The best hope, according to Professor Turkle, is a return to conversation, driven gradually by an already detectable realisation that the power of talk and reflection will ultimately overcome the allure of ever more desirable devices.

Or, perhaps, despite the persuasive diligence of her work, things are not as bad as she fears? IT teacher and systems manager Bud Hunt, who blogs as ‘Bud the Teacher’ having heard Sherry Turkle speak in April was doubtful about the the dichotomy which she set up between digital and face-to-face conversation.

‘It felt like she was dissing writing…..The problem was that I don’t think she allowed for the possibility that writing, via email or text or pen and ink or any other format IS a conversation tool.  A darn good one.’

What’s important, he says, is to focus on the content.

‘I want teachers and students and library people and pretty much everybody to spend more time thinking about what’s on their mind, and writing/speaking/typing it in some way to someone else. But I don’t want folks to confuse the method of delivery of a message with the value of the message itself.’

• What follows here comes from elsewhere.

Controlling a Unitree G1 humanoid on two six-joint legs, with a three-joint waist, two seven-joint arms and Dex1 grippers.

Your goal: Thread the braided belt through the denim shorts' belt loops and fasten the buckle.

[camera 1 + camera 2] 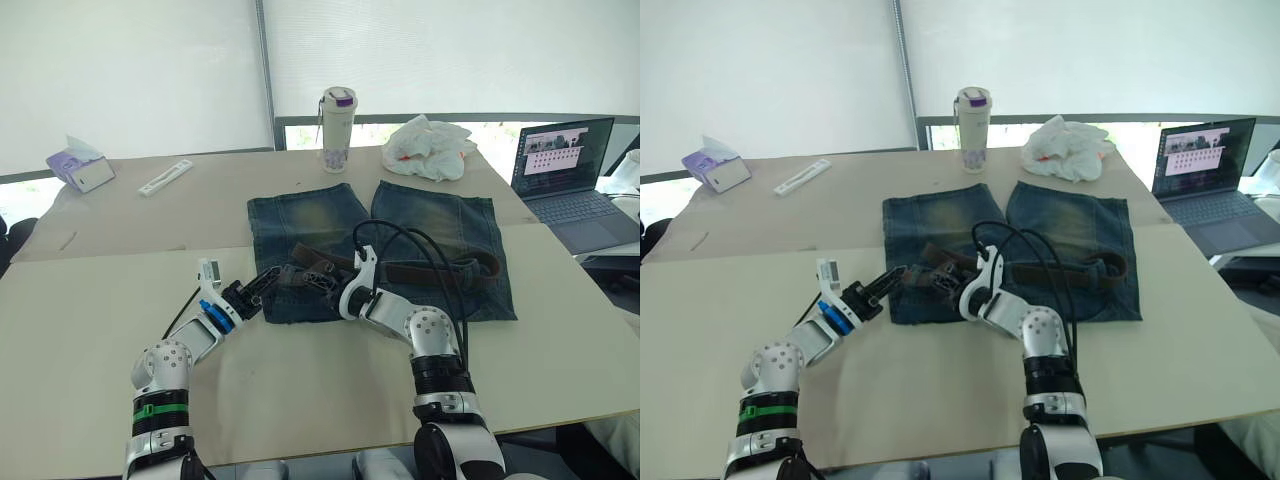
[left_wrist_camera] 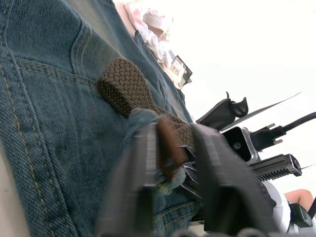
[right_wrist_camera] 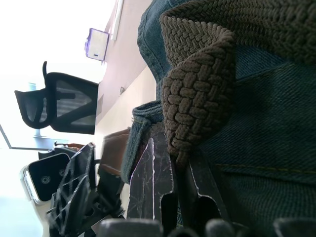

People certainly do have lively, empathetic conversations digitally, particularly by text. Anyone whose family, like mine, is separated by distance sees that in action every day. A stream of what sometimes becomes in-joke lunacy enriched by emojis, corrections and exclamations cuts right across Sherry Turkle’s argument that digital communication is polished and edited.

That said, her work and conclusions cut right to the heart of a debate that’s always current and capable of provoking high emotions. ‘Distraction’ is a commonly used argument against allowing smartphones in school, for example. For that reason, she’s required reading for anyone with an interest in the nature and future of communication – ‘the C in ICT’.

Finally, though, for a sense of proportion I turn to a blog by Cathy Davidson, drawn to my attention by a Tweet from Graham Brown-Martin in which he references her article, ‘The History of Distraction, 4000 BCE to the Present’:

She, in turn, refers to ‘Historian historian Robert Darnton’s idea that there have been four great Information Ages in human history, times when the ways people communicated with one another changed so irrevocably there was no going back.  In each of these eras, people worried about distraction.’

So, Socrates worried that the alphabet and writing distracted people from ideas. Then when Gutenberg’s invention of movable type sullied the purity of the handwritten script, and powered printing presses in the industrial era risked overloading people with information they couldn’t handle. And finally – you get the idea – comes the internet, easy personal communication and, all in all, a new and seemingly overwhelming level of distraction. Read the blog, it’s entertaining.

So what will be the mobile phone policy in the rebooted version of ‘Cold Feet’? I wonder. We shall see.